Statistics show that two out of three Canadians break their mortgages by the 33-month mark. When I use the term break, I mean that people either sell or refinance their home, which means they pay out the original mortgage.
Because of this statistic, one of the features I look for when placing clients with different lenders is a portability option.
What does porting your mortgage mean?
Porting your mortgage essentially means that you transfer the conditions of your current mortgage when you sell, to a new mortgage when you buy again.
This means you take the current interest rate, remaining term, and amortization to your new property.
Most times the amount does not line up exactly, and often there may be a difference in dates. Each lender handles this slightly differently.
Many lenders will allow a window of time for you to take advantage of this feature if you do not buy right away. You will likely have to pay your penalty in full if the new mortgage does not close at the same time.
The penalty is then rebated back to you if you sign for a new mortgage within a certain time frame (usually about three months).
I reached out to Ken and Barb’s current lender this morning. Based on their mortgage, if they were to pay the mortgage in full today they would be looking at a penalty of almost $3,000.
Because we went with a lender who offers portability, we will be porting their mortgage to the new home in B.C. This is a double win, as their interest rate of 2.24 per cent is fixed for another three years. There will be no penalty involved as they are borrowing almost the exact same amount of money.

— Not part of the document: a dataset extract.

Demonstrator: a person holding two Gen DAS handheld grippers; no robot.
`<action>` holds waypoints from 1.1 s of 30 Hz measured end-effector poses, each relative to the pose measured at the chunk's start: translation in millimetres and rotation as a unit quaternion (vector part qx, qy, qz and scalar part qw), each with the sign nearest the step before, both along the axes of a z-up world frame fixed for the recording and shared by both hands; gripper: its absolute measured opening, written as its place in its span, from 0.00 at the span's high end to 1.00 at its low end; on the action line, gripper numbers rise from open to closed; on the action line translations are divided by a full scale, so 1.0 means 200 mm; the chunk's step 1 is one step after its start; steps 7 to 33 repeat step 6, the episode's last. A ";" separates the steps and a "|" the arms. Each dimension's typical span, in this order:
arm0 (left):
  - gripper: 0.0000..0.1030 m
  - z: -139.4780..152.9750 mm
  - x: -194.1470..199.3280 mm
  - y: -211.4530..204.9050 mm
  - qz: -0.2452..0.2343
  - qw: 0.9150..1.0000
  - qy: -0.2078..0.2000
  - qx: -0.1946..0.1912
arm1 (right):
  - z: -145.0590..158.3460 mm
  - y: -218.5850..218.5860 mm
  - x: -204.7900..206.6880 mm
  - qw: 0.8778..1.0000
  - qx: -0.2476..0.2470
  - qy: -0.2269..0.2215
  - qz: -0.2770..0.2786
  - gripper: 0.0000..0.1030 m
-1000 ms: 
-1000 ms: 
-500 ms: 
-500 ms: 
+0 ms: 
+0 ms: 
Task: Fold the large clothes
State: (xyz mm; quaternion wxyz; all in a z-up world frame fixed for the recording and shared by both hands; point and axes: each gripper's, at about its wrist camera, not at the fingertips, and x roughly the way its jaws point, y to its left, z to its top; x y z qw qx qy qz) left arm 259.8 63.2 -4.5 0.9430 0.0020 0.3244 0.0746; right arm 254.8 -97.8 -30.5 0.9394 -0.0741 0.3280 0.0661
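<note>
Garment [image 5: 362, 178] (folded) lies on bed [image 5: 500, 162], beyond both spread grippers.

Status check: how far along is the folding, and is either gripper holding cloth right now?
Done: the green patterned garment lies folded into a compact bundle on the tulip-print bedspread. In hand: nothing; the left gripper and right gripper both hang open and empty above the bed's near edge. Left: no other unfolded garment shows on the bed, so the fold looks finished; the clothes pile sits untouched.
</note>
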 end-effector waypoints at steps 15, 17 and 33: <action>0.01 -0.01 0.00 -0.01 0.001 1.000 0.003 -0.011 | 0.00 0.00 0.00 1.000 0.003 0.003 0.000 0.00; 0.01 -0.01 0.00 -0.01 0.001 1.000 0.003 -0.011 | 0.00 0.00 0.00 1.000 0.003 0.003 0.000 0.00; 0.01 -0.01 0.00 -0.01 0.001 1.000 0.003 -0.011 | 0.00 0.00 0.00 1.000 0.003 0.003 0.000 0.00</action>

If you are comparing interest rates and see rock-bottom rates, it is important to review the conditions of the mortgage. Sometimes a lender will offer two rates only .05 per cent apart. The lower rate is often a low or no-frills option, which means that portability may not be an option or that your pre-payment privileges are reduced.

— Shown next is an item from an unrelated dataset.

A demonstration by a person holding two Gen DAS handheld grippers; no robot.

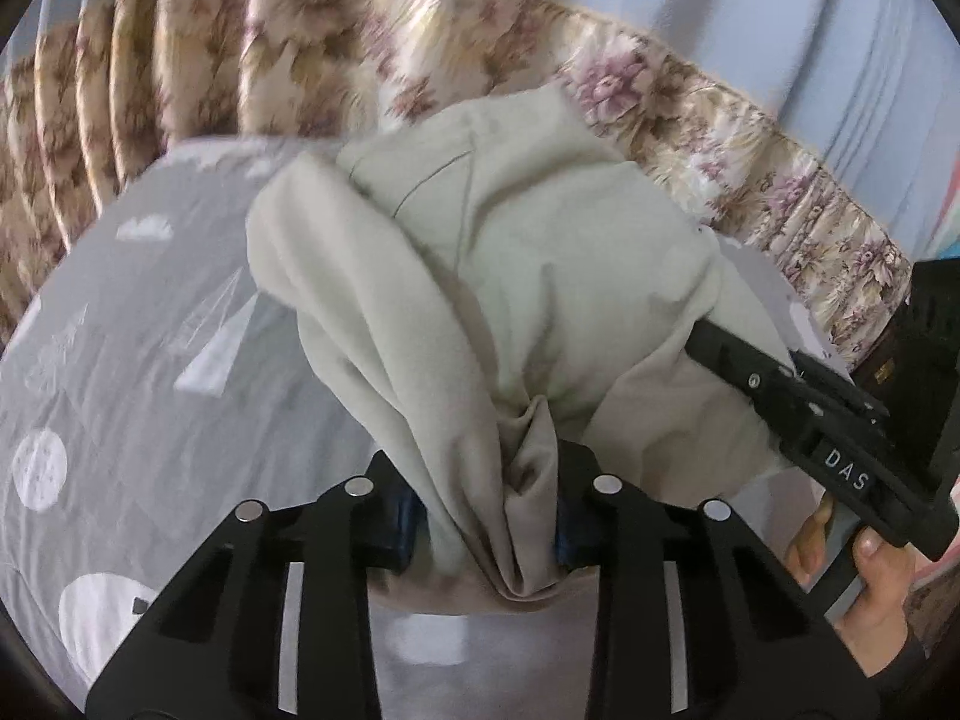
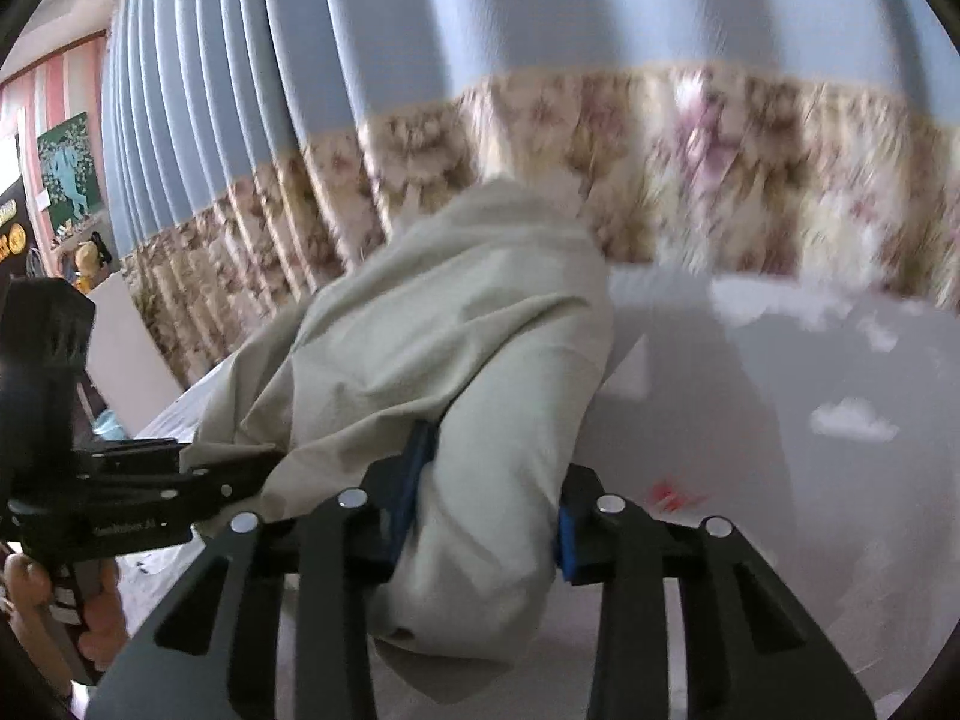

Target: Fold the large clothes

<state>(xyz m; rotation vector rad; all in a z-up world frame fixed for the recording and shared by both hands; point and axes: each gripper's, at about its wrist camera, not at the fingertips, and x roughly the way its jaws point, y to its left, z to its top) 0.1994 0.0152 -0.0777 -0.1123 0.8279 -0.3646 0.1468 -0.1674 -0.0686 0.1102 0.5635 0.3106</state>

Sometimes the lower rate options will not allow you to break your mortgage unless you sell your home.
Another situation I ran into last week involved a client who opted for a cash-back mortgage.

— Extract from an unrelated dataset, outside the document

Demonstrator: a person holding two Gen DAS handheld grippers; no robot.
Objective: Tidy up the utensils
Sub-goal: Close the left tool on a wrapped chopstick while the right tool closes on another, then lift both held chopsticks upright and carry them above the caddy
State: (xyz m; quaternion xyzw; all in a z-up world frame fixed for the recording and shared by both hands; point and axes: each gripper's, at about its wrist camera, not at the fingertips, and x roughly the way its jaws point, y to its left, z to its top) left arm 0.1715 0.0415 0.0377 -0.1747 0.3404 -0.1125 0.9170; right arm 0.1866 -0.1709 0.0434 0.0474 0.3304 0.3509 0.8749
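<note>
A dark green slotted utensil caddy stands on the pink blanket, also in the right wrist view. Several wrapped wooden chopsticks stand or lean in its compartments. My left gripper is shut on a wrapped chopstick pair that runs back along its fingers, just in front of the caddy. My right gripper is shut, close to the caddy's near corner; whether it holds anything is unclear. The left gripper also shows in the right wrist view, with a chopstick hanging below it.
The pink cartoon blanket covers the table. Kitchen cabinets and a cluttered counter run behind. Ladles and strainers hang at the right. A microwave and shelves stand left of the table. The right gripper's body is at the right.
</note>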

With the cash-back mortgage, their lender credited them with additional funds at the time their new mortgage was advanced. For some clients this works well.
The cash could be used for updates or improvements to their new home, or to pay off debts like loans or credit cards.
In this case, they received $25,000 when they bought their home. As they bought a slightly dated home in a great neighbourhood, they were able to use this money to do updates and renovations.
At the time, they asked their banker if they would be able to port their mortgage. They had moved to Kelowna from Ontario and intended to move back to Ontario within a few years. They were assured that it would be no problem to port the mortgage to a new property in Ontario.
What they weren’t told, and learned the hard way, was that if they broke the mortgage before their five-year term was up, they would have to repay every penny of the cash-back amount.
It didn’t matter that they had already made four years’ worth of payments on the mortgage.
Mortgage documents involve a lot of fine print. When you are caught up in the excitement of buying your home it is tempting to skip or not read everything thoroughly.
Pre-payment terms are clearly laid out for you in your mortgage commitment. The mortgage commitment is the initial document from your lender that outlines all of the terms and conditions you are signing for.
Working with a mortgage professional is important. Buying a home is one of the largest financial commitments most people make.